* **Exercise instructions**
Check every line of the data below for the word "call", then give only the number of lines that have it.

* **Provided information**
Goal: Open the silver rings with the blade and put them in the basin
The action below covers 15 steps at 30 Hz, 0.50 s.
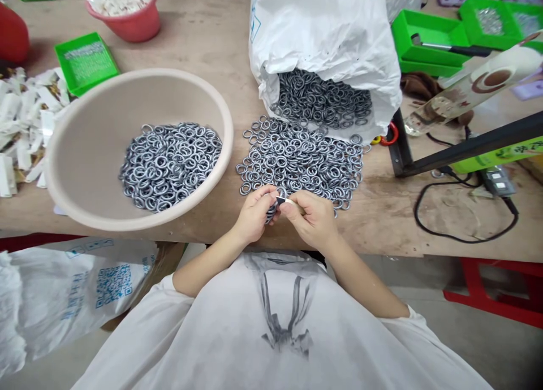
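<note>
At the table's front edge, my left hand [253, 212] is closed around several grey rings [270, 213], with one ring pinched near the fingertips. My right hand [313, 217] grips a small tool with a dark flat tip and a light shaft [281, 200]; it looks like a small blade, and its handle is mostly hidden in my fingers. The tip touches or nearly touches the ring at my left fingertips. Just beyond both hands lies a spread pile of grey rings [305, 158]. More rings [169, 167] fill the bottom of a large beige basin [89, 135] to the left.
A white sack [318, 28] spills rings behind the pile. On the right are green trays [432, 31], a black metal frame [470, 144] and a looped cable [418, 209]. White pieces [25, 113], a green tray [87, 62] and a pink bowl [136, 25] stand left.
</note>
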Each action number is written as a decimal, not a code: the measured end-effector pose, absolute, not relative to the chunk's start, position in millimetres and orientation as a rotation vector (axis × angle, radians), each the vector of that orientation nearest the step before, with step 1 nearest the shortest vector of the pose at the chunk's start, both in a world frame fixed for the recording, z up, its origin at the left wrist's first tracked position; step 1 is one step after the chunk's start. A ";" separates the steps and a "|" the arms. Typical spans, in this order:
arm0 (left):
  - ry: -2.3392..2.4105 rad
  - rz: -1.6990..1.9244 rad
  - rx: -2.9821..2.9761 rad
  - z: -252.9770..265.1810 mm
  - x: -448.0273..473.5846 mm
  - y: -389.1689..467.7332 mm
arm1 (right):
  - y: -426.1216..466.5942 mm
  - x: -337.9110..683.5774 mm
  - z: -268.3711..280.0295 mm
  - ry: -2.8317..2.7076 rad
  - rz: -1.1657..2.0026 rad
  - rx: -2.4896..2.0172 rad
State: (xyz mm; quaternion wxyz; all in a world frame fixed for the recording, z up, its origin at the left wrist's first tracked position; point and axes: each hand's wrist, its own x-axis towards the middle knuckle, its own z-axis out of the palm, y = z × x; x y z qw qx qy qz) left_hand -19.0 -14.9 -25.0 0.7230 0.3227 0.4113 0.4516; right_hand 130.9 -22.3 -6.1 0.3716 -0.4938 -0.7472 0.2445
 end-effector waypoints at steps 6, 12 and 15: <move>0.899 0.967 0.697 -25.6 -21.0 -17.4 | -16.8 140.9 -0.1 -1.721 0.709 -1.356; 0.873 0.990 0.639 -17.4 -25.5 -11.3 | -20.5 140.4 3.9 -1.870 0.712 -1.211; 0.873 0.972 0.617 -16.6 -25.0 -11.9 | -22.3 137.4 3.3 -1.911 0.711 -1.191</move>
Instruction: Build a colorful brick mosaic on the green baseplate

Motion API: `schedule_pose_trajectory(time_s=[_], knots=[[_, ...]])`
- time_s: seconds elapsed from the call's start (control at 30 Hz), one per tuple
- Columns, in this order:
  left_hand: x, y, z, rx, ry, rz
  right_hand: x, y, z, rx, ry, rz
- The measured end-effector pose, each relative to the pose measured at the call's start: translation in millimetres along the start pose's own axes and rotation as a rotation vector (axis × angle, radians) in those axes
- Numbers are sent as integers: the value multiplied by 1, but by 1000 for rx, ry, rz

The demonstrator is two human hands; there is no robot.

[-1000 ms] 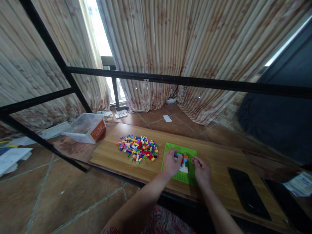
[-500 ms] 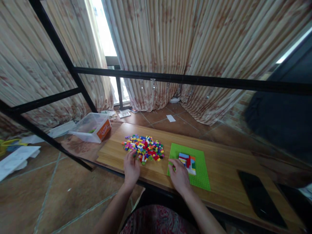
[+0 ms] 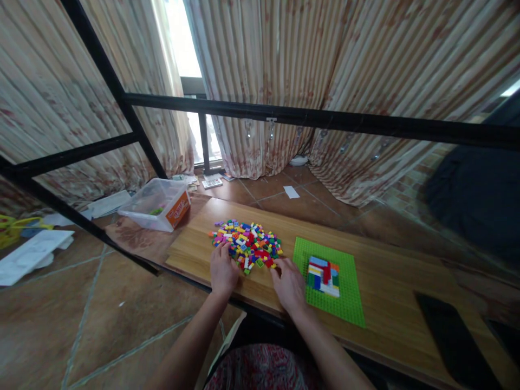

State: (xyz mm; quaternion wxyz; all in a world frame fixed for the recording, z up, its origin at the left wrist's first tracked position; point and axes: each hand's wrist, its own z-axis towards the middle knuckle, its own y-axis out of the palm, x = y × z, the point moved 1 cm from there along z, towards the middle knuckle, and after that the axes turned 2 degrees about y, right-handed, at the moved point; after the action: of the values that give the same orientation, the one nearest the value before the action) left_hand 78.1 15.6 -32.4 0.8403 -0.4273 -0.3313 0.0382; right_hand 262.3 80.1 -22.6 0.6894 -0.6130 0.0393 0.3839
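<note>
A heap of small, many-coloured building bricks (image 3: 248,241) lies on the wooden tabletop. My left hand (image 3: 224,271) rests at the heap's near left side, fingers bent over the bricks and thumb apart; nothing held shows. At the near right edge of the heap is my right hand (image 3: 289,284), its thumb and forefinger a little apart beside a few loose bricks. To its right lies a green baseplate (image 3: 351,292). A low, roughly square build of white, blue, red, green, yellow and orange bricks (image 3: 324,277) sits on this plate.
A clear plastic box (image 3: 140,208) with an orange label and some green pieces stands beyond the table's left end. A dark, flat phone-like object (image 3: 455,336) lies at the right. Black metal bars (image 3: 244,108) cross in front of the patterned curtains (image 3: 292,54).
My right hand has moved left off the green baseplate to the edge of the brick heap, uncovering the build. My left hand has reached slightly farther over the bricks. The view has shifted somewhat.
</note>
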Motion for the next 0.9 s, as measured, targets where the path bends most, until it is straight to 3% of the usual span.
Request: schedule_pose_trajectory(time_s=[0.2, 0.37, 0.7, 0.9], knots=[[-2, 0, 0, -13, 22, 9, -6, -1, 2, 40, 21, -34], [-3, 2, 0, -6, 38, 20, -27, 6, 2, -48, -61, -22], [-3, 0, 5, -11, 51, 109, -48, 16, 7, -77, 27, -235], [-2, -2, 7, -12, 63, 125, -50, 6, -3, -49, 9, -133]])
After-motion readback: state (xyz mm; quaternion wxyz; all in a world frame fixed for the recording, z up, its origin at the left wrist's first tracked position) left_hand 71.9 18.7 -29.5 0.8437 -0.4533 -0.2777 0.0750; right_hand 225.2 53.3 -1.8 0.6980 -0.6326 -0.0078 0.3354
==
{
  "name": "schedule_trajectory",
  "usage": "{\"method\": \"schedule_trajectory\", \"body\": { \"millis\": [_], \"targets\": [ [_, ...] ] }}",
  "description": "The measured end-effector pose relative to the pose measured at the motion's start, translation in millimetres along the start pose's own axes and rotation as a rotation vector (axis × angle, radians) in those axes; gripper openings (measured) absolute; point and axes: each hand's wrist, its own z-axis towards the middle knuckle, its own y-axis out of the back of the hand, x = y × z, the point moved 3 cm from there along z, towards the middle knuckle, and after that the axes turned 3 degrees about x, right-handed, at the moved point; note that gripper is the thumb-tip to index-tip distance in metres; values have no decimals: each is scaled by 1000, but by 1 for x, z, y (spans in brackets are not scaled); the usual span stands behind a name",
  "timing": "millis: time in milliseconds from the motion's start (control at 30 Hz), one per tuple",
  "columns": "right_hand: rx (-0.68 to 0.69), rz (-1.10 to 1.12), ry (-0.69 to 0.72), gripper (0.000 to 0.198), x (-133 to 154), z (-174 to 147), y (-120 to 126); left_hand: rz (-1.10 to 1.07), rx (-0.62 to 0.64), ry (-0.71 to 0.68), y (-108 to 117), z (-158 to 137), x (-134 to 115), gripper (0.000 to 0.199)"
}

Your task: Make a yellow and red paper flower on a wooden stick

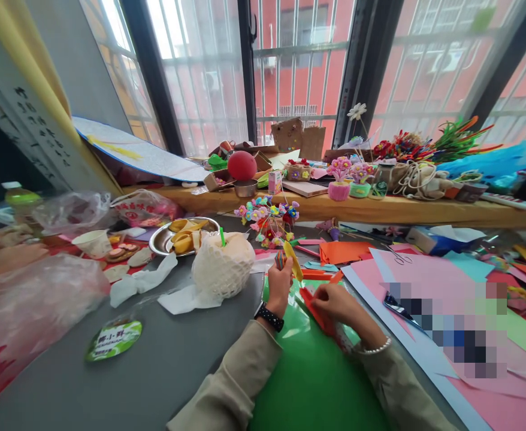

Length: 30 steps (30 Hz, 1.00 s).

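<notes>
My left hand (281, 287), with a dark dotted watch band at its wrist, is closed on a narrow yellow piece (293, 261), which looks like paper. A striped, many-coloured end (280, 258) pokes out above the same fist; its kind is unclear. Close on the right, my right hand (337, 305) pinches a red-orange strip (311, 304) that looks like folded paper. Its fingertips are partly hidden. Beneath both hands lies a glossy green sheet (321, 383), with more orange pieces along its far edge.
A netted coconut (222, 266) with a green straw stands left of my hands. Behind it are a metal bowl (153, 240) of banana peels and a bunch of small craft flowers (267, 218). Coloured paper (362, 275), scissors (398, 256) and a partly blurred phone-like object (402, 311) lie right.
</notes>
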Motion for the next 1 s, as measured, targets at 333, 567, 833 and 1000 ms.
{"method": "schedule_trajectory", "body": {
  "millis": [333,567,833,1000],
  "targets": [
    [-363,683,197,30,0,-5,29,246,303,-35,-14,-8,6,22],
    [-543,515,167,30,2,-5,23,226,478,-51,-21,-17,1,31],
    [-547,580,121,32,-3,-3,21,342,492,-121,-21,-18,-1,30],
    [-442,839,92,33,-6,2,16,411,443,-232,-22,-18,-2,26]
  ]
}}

* **Solution to this exercise**
2